Social Media & Saas Software
In 2011, I was asked to step in as CEO of ActiveRain which became the largest social network and blogging platform in real estate. We were able to grow revenue 40% and took the company to 10% EBITDA margins. Market Leader (NASDAQ:LEDR) purchased ActiveRain in October of 2011.
Since then I have been running ActiveRain as well as running product management and strategy for Market Leader.
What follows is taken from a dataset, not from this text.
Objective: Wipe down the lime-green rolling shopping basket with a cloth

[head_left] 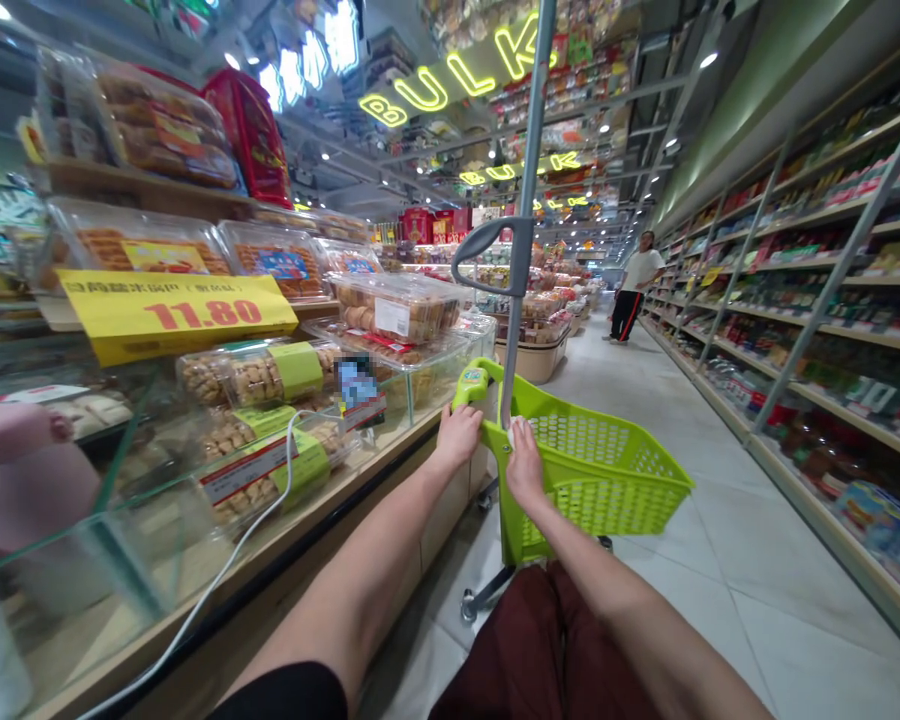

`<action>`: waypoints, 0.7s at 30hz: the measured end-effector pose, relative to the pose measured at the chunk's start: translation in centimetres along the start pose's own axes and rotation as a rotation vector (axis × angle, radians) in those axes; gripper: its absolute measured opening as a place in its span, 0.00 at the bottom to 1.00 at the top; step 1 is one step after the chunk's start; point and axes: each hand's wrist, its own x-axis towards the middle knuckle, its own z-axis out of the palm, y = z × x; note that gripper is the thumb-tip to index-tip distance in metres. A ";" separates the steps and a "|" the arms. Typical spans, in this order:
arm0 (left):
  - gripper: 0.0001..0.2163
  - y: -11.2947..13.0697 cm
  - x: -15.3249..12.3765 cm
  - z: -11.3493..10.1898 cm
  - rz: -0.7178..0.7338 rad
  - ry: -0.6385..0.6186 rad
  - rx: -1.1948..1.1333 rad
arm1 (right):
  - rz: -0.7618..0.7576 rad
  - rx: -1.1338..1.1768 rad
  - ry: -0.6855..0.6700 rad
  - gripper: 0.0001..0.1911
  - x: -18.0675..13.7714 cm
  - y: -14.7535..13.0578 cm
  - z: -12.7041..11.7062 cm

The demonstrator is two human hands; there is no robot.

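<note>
A lime-green shopping cart (607, 470) with a perforated basket stands directly in front of me. My left hand (460, 436) is closed on the cart's green handle (471, 384), at its left end. Beside it, my right hand (526, 468) is closed around a small white tissue (520, 428), pressed to the basket's near rim. Between the hands rises a tall grey pole (529, 180), which carries a grey loop grip (495, 258). The fingertips of my right hand are partly hidden by the hand itself.
On the left, a glass-edged counter holds clear packs of snacks (270, 375) and a yellow price sign (180, 312). A white cable (229, 560) hangs over its edge. Stocked shelves (832, 290) line the right. A person (634, 285) stands farther down the aisle.
</note>
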 end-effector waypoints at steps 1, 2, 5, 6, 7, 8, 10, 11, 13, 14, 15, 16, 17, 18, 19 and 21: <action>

Market Leader is the largest provider of Saas software in the real estate industry. Market Leader has partnered with large franchises like Keller Williams, Century 21 and Better Homes and Garden Real Estate to provide a comprehensive sales and marketing platform. We have more than 120,000 customers on our platform and more than 300,000 members in ActiveRain. We this kind of breadth, we touch more than 1 in 3 agents in the real estate industry with our products. I have also been active in the acquisition, re-launch and management of RealEstate.com
In my spare time….
I am an adviser to the most innovative food products company in the world called J&D’s Foods who are the makers of BaconSalt, Baconnaise, BaconPop, KetchupSalt, and a variety of cool and kitchy products. Another good learning experience. I have also served as an adviser to Mixpo which is creating a very compelling video marketing platform.